Bernd Steinbock gave a presentation on the long-standing question of how best to understand the Attic orators’ references to the past in the Online Lecture Series Exploring Graeco-Roman Oratory and Rhetoric from a Cross-Cultural Perspective. The title of his talk was “Rhetorical Exploitation, Social Memory, and the Attic Orators’ Treatment of the Past: Historical Allusions to the Sicilian Expedition.” The program can be found here


Hannah Borotsik, a PhD student, shares in a fieldwork report her experiences excavating at the Athenian Agora in 2025 with the American School of Classical Studies in Athens, with whom she was a P.E. MacAllister Fellowship Recipient.

Beth Greene is co-investigator on a project researching the Roman Empire's leather economy. The three-year study has received £1.3m grant funding through a UK Research and Innovation (UKRI) Arts and Humanities Research Council (AHRC) award. Congratulations, Dr. Greene!

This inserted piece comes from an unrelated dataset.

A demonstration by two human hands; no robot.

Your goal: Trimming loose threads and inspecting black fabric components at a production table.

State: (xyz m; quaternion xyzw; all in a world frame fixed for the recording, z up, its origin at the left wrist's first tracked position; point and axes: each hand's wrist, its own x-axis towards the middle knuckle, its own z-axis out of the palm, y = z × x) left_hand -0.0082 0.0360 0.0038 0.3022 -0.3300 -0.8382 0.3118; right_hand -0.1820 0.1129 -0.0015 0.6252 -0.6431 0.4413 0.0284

Read the full Western News article here.


Bernd Steinbock presented a paper entitled “Athenian Responses to the Disaster in Sicily as Indicators of a Social Trauma” at the International Workshop Emotions of Crisis at the University of Liverpool. As well, he attended the 9th Annual Meeting of the Memory Studies Association in Prague with a presentation on “Thucydides, LaCapra, and Empathic Unsettlement in Recounting Traumatic Events.”


Beth Greene has received a Western Research Excellence Award (Outstanding Scholar) for 2025. Congratulations on this incredible achievement! Read the Western News article here


Congratulations to Angela Weiler (HSP), the first Western student to receive the Archaeological Institute of America's Jane C. Waldbaum Field School Scholarship. The full announcement can be found here


Beth Greene is featured in a news story about the discovery of exceptionally large ancient Roman shoes along Hadrian's Wall near Vindolanda. This story has appeared across multiple news outlets globally, including CTV News and the BBC.  


Congratulations to Aara Suksi for winning the 2024-25 Edward G. Pleva Award for Teaching Excellence, the university's highest teaching award. 

Suksi’s nominators applauded her kindness and empathy for students and colleagues, noting, “Aara has something extra, without which education doesn’t truly matter – she brings her soul to her roles as administrator, teacher and mentor.” 

Bravo, Dr. Suksi! 


Classical Studies alumna Jenna Colclough (MA 2019) publishes Our Little Agonies, her debut poetry collection, which explores themes of love, loss and belonging. Summoning figures from Classical mythology, Jenna engages with personal loss through timeless narratives of descent and endurance. The result is an ode to survival and the persistence of memory. 

Congratulations, Jenna, on this achievement! 


Alexander Meyer is the winner of the 2024-2025 Faculty of Arts and Humanities Teaching Excellence Award! Congratulations, Dr. Meyer, on this well-earned accolade!